Cuando pienso en cómo escribiré mi autobiografía me veo sentada a mis anchas en una silla, mi imaginación volando a pesar que la silla es sólo una silla sin embargo también será la isla que me acogerá tibia otorgándome la paz necesaria para
escribir. Lo primero sobre lo cual me explayaré holgadamente estoy segura, es
sobre los miedos; mejor dicho sobre mis miedos, los que me dejó mi padre en herencia legítima, mi padre el turco dueño del almacén. La riqueza de mi padre no tenía límites,
lo recuerdo muy bien. Cuando niña lo veía cerrar cajones, abrir cajones, subir
cajones, bajar cajones, con una maestría sin igual. Padre siempre trabajó en el
almacén y aunque él era el dueño, también realizaba la entrega de los pedidos.

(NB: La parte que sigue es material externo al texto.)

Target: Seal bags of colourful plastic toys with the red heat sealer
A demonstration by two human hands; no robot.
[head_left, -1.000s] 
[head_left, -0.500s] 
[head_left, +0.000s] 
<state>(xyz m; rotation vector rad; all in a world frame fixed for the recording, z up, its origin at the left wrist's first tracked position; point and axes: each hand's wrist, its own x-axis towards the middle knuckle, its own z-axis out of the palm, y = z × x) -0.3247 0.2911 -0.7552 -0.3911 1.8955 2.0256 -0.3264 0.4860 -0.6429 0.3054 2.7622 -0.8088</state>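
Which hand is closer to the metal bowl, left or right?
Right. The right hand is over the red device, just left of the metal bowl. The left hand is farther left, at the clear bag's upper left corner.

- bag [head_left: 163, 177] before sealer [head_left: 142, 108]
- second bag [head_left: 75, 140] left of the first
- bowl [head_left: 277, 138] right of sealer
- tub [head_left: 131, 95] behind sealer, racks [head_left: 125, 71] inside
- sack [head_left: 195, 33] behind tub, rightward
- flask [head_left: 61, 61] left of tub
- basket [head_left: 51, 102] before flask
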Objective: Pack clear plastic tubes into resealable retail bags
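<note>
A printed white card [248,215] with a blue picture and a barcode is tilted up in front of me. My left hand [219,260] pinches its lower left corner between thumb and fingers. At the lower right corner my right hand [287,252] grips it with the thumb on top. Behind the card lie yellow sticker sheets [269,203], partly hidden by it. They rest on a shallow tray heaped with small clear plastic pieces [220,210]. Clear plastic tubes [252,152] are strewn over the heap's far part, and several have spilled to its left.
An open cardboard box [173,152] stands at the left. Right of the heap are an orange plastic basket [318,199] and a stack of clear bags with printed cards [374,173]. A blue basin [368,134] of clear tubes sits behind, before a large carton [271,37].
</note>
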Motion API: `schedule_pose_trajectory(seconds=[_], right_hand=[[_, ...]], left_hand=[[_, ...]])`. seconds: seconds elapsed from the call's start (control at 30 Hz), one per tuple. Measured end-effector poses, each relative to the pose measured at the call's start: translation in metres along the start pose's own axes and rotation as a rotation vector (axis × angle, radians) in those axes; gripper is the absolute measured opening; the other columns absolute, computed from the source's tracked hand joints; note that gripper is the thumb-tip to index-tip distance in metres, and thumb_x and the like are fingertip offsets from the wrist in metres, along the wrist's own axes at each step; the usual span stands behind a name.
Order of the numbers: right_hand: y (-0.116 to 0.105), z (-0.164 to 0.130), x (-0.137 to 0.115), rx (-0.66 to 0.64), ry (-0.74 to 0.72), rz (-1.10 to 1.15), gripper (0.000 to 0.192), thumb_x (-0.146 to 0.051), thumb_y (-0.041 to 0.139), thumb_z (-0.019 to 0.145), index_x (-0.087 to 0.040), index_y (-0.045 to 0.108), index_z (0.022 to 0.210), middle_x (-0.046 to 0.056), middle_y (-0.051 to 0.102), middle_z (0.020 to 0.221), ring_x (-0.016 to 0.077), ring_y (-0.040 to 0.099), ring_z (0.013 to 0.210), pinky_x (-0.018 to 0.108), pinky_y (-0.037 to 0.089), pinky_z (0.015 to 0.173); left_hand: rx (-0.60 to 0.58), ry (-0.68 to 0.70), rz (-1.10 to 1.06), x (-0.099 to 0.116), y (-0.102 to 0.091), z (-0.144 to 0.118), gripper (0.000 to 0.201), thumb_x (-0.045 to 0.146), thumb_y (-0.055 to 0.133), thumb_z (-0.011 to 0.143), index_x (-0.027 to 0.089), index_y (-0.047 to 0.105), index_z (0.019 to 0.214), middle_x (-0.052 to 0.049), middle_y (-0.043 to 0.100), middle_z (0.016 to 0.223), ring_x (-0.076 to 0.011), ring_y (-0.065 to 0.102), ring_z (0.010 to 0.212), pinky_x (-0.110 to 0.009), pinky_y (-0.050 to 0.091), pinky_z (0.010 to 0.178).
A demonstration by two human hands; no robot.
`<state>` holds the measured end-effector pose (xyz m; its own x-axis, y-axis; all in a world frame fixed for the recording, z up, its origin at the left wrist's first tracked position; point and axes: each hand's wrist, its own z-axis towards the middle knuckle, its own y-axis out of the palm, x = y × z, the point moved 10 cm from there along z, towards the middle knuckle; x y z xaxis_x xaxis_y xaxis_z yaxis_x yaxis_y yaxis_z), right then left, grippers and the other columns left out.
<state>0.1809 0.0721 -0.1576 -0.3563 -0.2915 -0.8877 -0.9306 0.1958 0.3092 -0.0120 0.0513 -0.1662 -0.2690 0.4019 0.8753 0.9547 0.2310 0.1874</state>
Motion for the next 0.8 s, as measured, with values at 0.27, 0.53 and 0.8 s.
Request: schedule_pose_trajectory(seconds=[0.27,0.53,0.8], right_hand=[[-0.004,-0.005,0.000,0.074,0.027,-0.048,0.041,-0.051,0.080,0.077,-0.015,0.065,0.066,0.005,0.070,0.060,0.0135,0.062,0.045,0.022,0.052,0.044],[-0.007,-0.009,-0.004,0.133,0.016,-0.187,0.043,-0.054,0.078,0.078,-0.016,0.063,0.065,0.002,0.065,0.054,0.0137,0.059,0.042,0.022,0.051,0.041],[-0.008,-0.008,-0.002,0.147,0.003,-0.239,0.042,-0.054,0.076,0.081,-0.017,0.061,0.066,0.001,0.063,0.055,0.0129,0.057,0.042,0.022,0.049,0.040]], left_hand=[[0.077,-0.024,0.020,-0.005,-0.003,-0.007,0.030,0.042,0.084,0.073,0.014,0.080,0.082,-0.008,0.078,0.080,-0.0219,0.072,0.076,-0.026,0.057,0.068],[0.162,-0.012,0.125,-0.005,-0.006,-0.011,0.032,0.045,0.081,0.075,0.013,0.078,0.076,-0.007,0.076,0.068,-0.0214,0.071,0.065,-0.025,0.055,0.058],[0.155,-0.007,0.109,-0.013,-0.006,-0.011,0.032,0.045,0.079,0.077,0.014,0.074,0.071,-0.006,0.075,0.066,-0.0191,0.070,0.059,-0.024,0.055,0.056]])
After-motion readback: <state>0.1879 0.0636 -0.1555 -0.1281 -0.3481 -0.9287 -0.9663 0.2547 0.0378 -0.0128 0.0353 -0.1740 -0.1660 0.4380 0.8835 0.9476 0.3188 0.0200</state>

Yo lo miraba prepararlos con gran esmero y rapidez.
Sin embargo entre las estanterías, detrás del
mostrador, apoyado en la antigua registradora, Padre entornaba sus grandes ojos
negros de turco e intuía el ritmo de la existencia y sabía traducir esos
acordes en hermosas canciones que el mismo Lennon hubiera envidiado.
Los miedos de mi padre hacían que sólo yo las escuchara.